Being
able to catch up with a close girlfriend without children and husbands over a
glass of rosé is wonderful. Meeting each other along the Brittany coast of France to drink said wine is even better.
On
our recent trip to France, my
husband and I flew out on separate days since he had to work late and couldn’t
catch an earlier flight. That meant I got to spend several hours with my Aussie
girlfriend and her family and then solo once I got past a delayed departure
from London Southend, an hour-long queue for passport control at Rennes Airport
and an hour drive to meet them in Saint-Malo.
No one ever said travelling in August was easy.
After
a bit of sightseeing, us girls headed to dinner in Saint-Servan, a small commune located about a 20-minute walk from the ferry port
of Saint-Malo. This lovely neighborhood used to be its own town until it merged
with neighboring Paramé and Saint-Malo in 1967 to form the Greater Saint-Malo
area, which now comprises 50,000 people (plus 2 million tourists per year).

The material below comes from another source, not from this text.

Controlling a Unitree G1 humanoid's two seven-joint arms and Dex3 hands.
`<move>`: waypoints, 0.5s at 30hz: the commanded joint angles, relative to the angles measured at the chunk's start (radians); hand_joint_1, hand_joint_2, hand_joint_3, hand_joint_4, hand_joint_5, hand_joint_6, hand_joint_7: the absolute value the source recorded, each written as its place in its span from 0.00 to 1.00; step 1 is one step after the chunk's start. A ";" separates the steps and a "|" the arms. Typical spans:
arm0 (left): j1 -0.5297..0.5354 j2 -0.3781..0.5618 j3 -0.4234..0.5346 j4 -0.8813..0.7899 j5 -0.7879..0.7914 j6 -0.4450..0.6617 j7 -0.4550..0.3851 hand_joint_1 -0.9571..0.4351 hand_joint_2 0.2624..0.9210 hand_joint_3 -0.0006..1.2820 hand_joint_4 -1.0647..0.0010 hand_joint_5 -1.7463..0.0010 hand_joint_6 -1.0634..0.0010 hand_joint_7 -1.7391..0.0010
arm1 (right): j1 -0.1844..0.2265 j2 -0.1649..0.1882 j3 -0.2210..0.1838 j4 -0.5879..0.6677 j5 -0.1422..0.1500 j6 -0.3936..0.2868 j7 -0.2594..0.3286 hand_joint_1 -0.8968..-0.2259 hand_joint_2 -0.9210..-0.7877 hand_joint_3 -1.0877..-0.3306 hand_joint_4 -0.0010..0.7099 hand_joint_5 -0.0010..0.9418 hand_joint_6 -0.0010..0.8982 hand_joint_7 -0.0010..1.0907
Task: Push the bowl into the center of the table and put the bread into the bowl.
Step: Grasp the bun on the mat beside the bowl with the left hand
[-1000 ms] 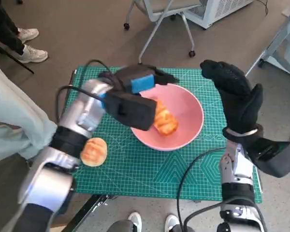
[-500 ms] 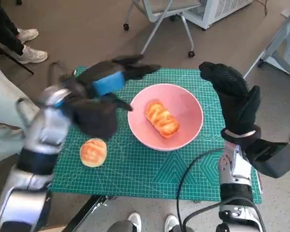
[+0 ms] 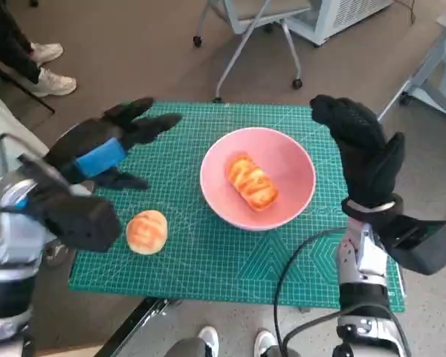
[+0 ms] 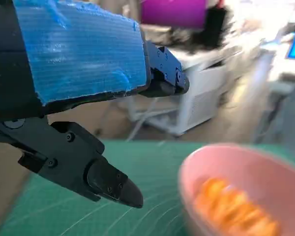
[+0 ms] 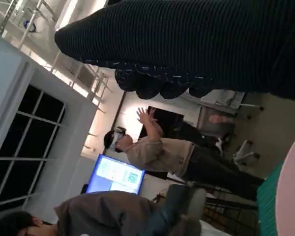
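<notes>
While left hand [image 3: 108, 145] hovers released over left edge of green mat [image 3: 208, 256], fingers spread, round bun [image 3: 146, 231] lies on mat just below it. Pink bowl [image 3: 297, 167] sits near worktop center, long bread [image 3: 250, 181] inside. Right hand [image 3: 364, 152] raised beside bowl rim, fingers apart, grasping nothing.

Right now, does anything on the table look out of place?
Yes. One bread roll lies on the green mat, outside the pink bowl, left of it. The other bread is already inside.
</notes>
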 commanded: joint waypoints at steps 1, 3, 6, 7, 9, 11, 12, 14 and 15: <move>0.078 0.043 0.038 -0.073 -0.035 0.014 -0.034 0.46 0.74 0.00 0.87 1.00 0.73 1.00 | 0.016 0.003 0.002 0.007 0.005 0.017 0.008 0.31 0.00 0.50 0.27 0.00 0.05 0.50; 0.107 0.054 0.050 -0.095 -0.048 0.022 -0.047 0.47 0.72 0.00 0.87 1.00 0.74 1.00 | 0.016 0.001 0.002 0.007 0.005 0.018 0.009 0.31 0.00 0.49 0.27 0.00 0.05 0.50; 0.148 0.067 0.062 -0.127 -0.067 0.039 -0.072 0.51 0.68 0.00 0.88 1.00 0.74 1.00 | 0.014 0.000 0.002 0.009 0.004 0.020 0.011 0.31 0.00 0.49 0.27 0.00 0.05 0.50; 0.159 0.069 0.065 -0.136 -0.073 0.044 -0.079 0.54 0.67 0.00 0.89 1.00 0.75 1.00 | 0.014 -0.001 0.001 0.008 0.004 0.020 0.012 0.31 0.00 0.49 0.27 0.00 0.05 0.50; 0.183 0.073 0.070 -0.158 -0.087 0.061 -0.096 0.59 0.64 0.00 0.90 1.00 0.76 1.00 | 0.014 -0.002 0.002 0.007 0.003 0.022 0.013 0.31 0.00 0.49 0.27 0.00 0.05 0.50; 0.206 0.075 0.072 -0.182 -0.097 0.084 -0.113 0.64 0.63 0.00 0.91 1.00 0.77 1.00 | 0.015 -0.003 0.002 0.004 0.003 0.023 0.013 0.31 0.00 0.49 0.27 0.00 0.05 0.50; 0.217 0.076 0.071 -0.191 -0.100 0.094 -0.120 0.66 0.62 0.00 0.92 1.00 0.77 1.00 | 0.015 -0.003 0.002 0.004 0.003 0.024 0.013 0.31 0.00 0.49 0.27 0.00 0.05 0.50; 0.235 0.076 0.066 -0.204 -0.102 0.108 -0.129 0.70 0.62 0.00 0.93 1.00 0.78 1.00 | 0.015 -0.005 0.001 0.003 0.004 0.027 0.014 0.31 0.00 0.49 0.27 0.00 0.05 0.51; 0.241 0.076 0.064 -0.209 -0.103 0.113 -0.133 0.72 0.62 0.00 0.93 1.00 0.79 1.00 | 0.015 -0.005 0.001 0.003 0.005 0.029 0.015 0.31 0.00 0.49 0.27 0.00 0.05 0.51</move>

From the main parking lot by the sea in Saint-Servan, you can see the harbour and old city walls of Saint-Malo. |
On the coast, the imposing Tour Solidor (Solidor Tower) guards the Rance estuary in Saint-Servan. Originally built by a Bretagne duke between 1369 and 1382 to control access to the Rance, the tower now contains a museum dedicated to the French sailors who first explored Cape Horn by southern Chile. We had a little wander here before we headed to dinner.
Since
we were the first guests to arrive for our reservation at Le Bistrot de Solidor, our amiable French server let us choose
where we wanted to sit – right on the veranda with the seaside view, please. My
girlfriend had to twist my arm to order a kir
royale for an aperitif. Of course, I couldn’t let her drink alone.
To
start with, our server sent us an amuse-bouche
of fresh seafood of some kind, which tasted like fresh crab and was delicious.
For
our first courses, I chose the Portuguese bluefin tuna tartare and my
girlfriend had the housemade foie gras.
I usually love tartare, but while pretty and tasty, this one needed a bit of
acid to punch it up a bit. The foie was lovely!
For
our main courses, we had the Breton pork with mashed potatoes and the cod
fillet with aioli and sweet potato puree. The pork seemed a little heavy for the
summer season, and my aioli seemed to have an almost curry-like flavor.
Well,
dessert was definitely the highlight of our meal! We ordered the Frasier revisité and the Kouign Amann, glace caramel au beurre sale.
A Frasier is a classic French dessert
traditionally comprised of sponge cake, strawberries, crème patisserie and an almond cream. This one was had the same flavor
elements but was plated in a more modern way. My flaky Breton pastry was
perfection on a plate!
After
our lovely meal and conversation, we had to navigate the small French roads in
the pouring rain back to our countryside hotel. I rarely drive, and I hate
driving in the rain even more. Back at our hotel in need of a lil nightcap
after not drinking too much at dinner, I had to resort to using a teaspoon to
open a bottle of red wine since the hotel did not have a corkscrew in my room.
Ladies should always know how to MacGyver something.
I enjoyed
my night out so much in charming Saint-Servan that I returned the next morning
with my husband after picking him up in the dinky Dinard Airport. We found a
small café with outdoor tables and each enjoyed a café au lait in the morning sunshine before we headed out for another
day of sightseeing.
3 comments:
you sure live the good life...haha! i have always wanted to make kouign amann but have never gotten around to it. one of these days!
Each photo is worthy of a water colour - I'm tempted to give it a go.